The Trump administration has announced a major rollback on the ObamaCare contraception mandate, which will grant greater protection to companies and organizations whose religious or moral convictions are at odds with the rule.
In its original form, the mandate required employers, with the exception of churches and houses of worship, to provide their employees with third-party health insurance that offered free contraception, including “morning after” pills known to cause abortion.
A number of companies and non-profit organizations filed lawsuits against the federal government, arguing that the mandate would force them to violate the religious convictions of their owners and members. In a 2014 decision involving two of those companies, Hobby Lobby and Conestoga Wood Specialties, the Supreme Court ruled that the owners of privately held companies can cite their religious convictions to exempt their businesses from the mandate.

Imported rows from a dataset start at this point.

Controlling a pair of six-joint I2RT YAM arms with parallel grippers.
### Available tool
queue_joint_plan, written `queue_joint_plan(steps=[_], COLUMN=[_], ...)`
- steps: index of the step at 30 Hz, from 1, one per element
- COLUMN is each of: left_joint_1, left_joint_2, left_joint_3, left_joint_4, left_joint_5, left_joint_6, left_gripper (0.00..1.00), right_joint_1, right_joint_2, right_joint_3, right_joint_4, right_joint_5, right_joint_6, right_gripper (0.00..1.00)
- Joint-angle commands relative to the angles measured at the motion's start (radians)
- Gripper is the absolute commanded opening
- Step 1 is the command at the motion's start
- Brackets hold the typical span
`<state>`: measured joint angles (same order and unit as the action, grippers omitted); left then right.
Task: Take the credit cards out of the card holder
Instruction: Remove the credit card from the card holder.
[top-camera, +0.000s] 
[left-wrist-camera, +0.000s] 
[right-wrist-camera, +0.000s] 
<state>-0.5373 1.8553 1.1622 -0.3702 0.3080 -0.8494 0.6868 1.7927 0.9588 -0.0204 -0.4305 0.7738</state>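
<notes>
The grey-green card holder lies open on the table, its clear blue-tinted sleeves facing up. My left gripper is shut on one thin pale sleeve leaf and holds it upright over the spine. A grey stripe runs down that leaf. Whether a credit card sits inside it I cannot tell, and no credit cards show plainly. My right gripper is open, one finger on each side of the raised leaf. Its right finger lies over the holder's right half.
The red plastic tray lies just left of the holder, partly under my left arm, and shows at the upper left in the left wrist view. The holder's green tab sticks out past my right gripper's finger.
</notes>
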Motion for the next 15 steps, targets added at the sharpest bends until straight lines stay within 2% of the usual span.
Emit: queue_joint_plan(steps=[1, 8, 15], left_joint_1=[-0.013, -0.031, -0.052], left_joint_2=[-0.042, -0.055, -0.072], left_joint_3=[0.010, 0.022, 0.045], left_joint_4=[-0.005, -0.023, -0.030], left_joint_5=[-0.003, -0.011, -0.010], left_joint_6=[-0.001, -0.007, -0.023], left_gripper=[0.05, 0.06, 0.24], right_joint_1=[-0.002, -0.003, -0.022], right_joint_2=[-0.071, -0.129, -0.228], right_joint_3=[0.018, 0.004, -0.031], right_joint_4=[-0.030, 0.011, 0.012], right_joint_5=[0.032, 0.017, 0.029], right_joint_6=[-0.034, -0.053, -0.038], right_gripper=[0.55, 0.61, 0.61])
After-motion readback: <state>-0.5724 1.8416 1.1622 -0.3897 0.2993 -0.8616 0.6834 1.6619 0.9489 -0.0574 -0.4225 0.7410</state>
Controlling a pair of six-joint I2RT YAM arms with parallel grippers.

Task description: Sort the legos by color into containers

However, under new rules announced October 6 by the Department of Health and Human Services (HHS), exemptions to the mandate will be expanded to include any non-profit organization, non-publicly traded company, or higher education institution with religious or moral objections to the contraception rule. Additionally, publicly traded companies will also be able to claim the exemption if they claim religious objections, although HHS officials said that at this time they would still be required to allow a third party insurer to cover contraception.
“No American should be forced to violate his or her own conscience in order to abide by the laws and regulations governing our health care system,” HHS Press Secretary Caitlin Oakley said in a statement announcing the changes. “Today’s actions affirm the Trump administration’s commitment to upholding the freedoms afforded all Americans under our Constitution.”
Anonymous HHS officials emphasized that the rule change is intended to offer relief to groups that have been fighting the mandate in the courts since it was first implemented by the Obama administration in 2012. “We should have space for organizations to live out their religious ideas and not face discrimination because of their religious ideas,” said one official.
Planned Parenthood was quick to condemn the move, with Cecile Richards, the abortion giant’s president, telling the group’s constituents that with the rule change the Trump administration had taken “direct aim at birth control coverage for 62.4 million women. We need to rise up again, right now: Tell them to leave birth control coverage alone. I can’t believe we still have to say this in 2017, but birth control isn’t controversial. It’s essential health care that nearly nine in ten women will use in her lifetime.”
The pro-abortion National Women’s Law Center immediately announced that it would mount a legal challenge against the rule change. “Today’s outrageous rules by the Trump administration show callous disregard for women’s rights, health, and autonomy,” said Fatima Goss Graves, the group’s president. “By taking away women’s access to no-cost birth control coverage, the rules give employers a license to discriminate against women. This will leave countless women without the critical birth control coverage they need to protect their health and economic security. We will take immediate legal steps to block these unfair and discriminatory rules.”
By contrast, conservative and pro-life groups applauded the HHS announcement. Melanie Israel of the Heritage Foundation, called the contraception mandate “a burden on employers, individuals, and religious organizations who, because of their beliefs concerning the protection of unborn human life, are faced with the decision to violate sincerely held religious or moral beliefs, pay steep fines, or forgo offering or obtaining health insurance entirely.” She noted that with the change made by the Trump administration “Americans will remain free to make their own decisions about, and purchase or find coverage for, the drugs and devices at issue in the mandate. And entities with objections will not be forced to be complicit in choices that would violate their religious or moral convictions.”
Similarly, Tony Perkins, president of the Family Research Council, noted that “after eight years of the federal government’s relentless assault on the First Amendment, the Trump administration has taken concrete steps today that will once again erect a bulwark of protection around American’s First Freedom — religious freedom.”
He added that “President Trump and the Department of Justice are putting federal government agencies on notice: you will not only respect the freedom of every American to believe, but live according to those beliefs. This is a freedom that has been a fundamental part of our society since the beginning of our nation.”